For years and years I’d pass this little booth every morning as I walked down from my campsite towards civilization (so-called). For nearly 10 years. And every morning I’d pass this little old guy who worked in the booth. He was probably in his 60s. Gray hair. But in pretty good shape. Road his bike to work every day. A chipper fellow. His job was pretty simple. He’d check to make sure that the people who parked in the parking lot had appointments at the eye clinic next door. But you could tell he was diligent at doing his job. When a car pulled up he wouldn’t just walk over to the car, he’d trot over there really quickly, with his ever-ready clipboard in his hand.

And I’d pass this guy every morning as I was staggering down the hill, hungover, my clothes disheveled, my hair strewn all over the place. And I’d pass this clean-cut, blandly normal guy, working away at his job. And it was like a study in contrasts. You could tell the guy had been on the straight and narrow path his whole life. Probably sat in the front row of every classroom as a kid and regularly raised his hand when the teacher asked a question and had a perfect attendance record. And he never deviated from the normal, acceptable route. Course you never know.  For all you know he’s got women chained up in his basement. But he certainly gave every appearance of having lived a pretty straight and conventional life.  Whereas my life went hopelessly off course at age 17 and I’ve been bouncing around following my own weird ever since.

I admired the guy in my own way. He had found a way to smoothly slot into society and have a productive life and not cause any problems (seemingly). Which is more than I could say for myself a lot of the time.

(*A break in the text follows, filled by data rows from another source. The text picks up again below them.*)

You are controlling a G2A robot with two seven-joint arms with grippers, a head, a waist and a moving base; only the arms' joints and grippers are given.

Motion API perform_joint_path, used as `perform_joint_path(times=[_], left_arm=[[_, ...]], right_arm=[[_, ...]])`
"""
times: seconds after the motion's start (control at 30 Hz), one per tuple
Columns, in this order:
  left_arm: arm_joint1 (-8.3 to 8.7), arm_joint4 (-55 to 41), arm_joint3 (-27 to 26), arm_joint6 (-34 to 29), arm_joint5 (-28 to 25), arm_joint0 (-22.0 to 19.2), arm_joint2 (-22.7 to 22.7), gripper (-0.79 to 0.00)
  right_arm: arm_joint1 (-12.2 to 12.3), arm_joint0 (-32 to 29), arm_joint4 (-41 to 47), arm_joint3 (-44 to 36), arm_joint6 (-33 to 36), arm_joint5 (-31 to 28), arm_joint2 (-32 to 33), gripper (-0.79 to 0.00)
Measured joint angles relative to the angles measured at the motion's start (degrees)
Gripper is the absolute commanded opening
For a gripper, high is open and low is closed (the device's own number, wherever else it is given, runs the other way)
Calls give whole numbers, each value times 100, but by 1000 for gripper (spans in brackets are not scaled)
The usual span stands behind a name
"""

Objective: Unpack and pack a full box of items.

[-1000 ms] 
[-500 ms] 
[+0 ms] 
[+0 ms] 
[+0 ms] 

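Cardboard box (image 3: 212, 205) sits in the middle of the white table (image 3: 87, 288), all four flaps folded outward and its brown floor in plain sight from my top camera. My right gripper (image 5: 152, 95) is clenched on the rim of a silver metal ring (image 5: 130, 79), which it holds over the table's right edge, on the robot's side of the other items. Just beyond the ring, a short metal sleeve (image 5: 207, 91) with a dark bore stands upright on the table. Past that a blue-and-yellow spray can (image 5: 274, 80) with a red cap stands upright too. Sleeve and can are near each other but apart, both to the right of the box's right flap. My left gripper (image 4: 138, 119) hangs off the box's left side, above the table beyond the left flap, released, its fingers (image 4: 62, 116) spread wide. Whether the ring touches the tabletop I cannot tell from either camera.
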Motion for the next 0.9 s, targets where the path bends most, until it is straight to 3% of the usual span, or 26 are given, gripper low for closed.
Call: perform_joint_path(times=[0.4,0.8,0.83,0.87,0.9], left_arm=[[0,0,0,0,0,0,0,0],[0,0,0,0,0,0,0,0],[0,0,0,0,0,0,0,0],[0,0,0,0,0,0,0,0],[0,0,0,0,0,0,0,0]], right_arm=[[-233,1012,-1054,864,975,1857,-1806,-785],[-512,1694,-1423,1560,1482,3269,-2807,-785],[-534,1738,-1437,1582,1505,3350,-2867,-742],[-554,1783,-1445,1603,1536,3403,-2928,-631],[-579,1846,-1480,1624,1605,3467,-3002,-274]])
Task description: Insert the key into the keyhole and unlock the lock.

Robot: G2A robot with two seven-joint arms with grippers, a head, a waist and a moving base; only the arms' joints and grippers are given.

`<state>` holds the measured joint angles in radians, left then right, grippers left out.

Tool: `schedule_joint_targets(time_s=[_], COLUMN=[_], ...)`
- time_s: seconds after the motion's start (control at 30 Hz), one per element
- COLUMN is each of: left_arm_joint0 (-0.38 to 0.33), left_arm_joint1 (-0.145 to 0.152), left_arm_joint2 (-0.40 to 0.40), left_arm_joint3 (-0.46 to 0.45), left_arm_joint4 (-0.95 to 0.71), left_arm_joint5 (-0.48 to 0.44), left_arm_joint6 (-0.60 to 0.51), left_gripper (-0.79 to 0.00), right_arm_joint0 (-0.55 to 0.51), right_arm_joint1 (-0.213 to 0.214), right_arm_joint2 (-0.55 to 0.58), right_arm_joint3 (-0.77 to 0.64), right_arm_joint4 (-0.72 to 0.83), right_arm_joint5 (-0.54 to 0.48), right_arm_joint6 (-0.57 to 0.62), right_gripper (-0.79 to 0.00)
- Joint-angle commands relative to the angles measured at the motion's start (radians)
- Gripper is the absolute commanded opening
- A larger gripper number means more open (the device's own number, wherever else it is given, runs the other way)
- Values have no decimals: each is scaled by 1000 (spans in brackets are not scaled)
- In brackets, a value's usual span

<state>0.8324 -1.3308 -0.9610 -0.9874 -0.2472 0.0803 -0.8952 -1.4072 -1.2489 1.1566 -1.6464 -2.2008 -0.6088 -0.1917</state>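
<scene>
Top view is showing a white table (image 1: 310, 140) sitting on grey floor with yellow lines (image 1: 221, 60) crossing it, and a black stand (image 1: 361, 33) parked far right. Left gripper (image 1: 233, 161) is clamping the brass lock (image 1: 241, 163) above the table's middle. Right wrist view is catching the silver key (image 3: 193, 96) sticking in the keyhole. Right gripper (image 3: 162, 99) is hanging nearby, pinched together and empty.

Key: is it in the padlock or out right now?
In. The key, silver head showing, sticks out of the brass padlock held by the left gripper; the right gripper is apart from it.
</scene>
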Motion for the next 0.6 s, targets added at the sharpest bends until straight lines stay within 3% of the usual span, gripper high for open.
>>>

And maybe his gig was a little dull, but it was a cushy deal in a way, working outside on the beautiful green campus, surrounded by vital young college students, and he probably got a good salary with benefits and retirement package.

Then one day when I passed the booth there was a big, blown-up photo of the guy posted on the side of the booth. With a caption that said; “In appreciation of 30 years of loyal service to the University of California. . .” and etc, etc. And then a week later he was gone. And I never saw him again. I guess he retired.

Its weird all the different paths our lives take in this world.